Checking for qpid deadlock https://issues.apache.org/jira/browse/QPID-7317
These steps can be used to check for a qpid deadlock when tasks are stuck in Katello
- In the dynflow console, click the step that the task is stuck on and find the pulp worker it is assigned to in "worker_name" or "queue"
- i.e.
queue: reserved_resource_worker-1@foo.example.com.dq
- i.e.
- run
ps -awfux | grep celery | grep reserved_resource_worker-X
where X is the worker number- i.e.
ps -awfux | grep celery | grep reserved_resource_worker-1
- i.e.
- Check the child process (usually the bottom one) and get that pid
- for example:
apache 6978 0.0 1.2 664360 56164 ? Ssl 09:19 0:01 /usr/bin/python /usr/bin/celery worker -n reserved_resource_worker-1@%h -A pulp.server.async.app -c 1 --events --umask 18 --pidfile=/var/run/pulp/reserved_resource_worker-1.pid --heartbeat-interval=30
apache 7025 42.8 3.7 1062004 167124 ? Sl 09:19 9:14 \_ /usr/bin/python /usr/bin/celery worker -n reserved_resource_worker-1@%h -A pulp.server.async.app -c 1 --events --umask 18 --pidfile=/var/run/pulp/reserved_resource_worker-1.pid --heartbeat-interval=30
- the pid of the child process for that pulp worker would be 7025
- run
top -p <pid-from-step-3> -H
and check the number of threads. There should be 4 threads running if that worker is processing tasks.

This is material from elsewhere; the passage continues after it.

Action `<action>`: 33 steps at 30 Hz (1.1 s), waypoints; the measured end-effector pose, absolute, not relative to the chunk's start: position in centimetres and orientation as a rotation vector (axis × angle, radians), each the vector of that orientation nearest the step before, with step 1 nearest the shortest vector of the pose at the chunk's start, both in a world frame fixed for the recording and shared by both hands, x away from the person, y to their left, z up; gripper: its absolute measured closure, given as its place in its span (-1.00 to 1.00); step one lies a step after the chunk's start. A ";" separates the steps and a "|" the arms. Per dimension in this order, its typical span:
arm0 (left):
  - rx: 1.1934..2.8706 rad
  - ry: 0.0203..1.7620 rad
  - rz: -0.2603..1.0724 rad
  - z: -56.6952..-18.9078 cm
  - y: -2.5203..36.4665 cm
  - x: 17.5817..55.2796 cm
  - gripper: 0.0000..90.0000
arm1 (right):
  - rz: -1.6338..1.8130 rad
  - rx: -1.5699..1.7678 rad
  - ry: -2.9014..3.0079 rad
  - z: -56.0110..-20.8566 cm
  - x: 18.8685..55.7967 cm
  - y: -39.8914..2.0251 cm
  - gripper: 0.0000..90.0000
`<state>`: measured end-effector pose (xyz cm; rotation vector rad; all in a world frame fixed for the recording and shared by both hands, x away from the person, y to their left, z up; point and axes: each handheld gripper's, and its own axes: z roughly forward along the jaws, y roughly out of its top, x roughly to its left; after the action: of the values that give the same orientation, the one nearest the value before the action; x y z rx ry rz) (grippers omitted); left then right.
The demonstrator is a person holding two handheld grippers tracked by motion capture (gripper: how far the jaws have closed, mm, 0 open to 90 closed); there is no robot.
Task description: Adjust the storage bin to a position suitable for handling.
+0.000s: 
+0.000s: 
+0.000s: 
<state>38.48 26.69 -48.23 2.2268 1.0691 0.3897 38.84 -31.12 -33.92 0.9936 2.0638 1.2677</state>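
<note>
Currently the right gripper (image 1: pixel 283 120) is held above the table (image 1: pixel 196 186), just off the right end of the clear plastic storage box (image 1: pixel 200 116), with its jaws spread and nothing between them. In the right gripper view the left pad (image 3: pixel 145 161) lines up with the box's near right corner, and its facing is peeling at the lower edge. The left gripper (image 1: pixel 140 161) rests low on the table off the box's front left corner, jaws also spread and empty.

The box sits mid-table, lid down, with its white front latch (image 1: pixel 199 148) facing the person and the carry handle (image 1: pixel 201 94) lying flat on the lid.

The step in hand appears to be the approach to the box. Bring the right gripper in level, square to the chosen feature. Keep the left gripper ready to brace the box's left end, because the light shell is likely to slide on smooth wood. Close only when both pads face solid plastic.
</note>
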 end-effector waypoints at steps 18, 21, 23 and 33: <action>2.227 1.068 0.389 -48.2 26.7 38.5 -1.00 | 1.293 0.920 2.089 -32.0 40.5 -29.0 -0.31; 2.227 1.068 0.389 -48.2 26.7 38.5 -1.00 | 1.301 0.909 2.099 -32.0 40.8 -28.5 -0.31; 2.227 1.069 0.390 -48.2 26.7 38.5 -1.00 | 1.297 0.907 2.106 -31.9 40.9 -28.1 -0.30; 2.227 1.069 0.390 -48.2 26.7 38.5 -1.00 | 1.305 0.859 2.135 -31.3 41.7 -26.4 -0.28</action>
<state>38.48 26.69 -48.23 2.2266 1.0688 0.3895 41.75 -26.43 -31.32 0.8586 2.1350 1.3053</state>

If you have less than 4 threads:
Unfortunately, this is not conclusive that you are seeing https://issues.apache.org/jira/browse/QPID-7317 as a worker can have less than 4 threads normally as well. However, this is an easy first check for this issue, since if you are seeing 4 threads you are not running into this bug. To conclusively check for this bug, we must look at a core dump of the child worker process.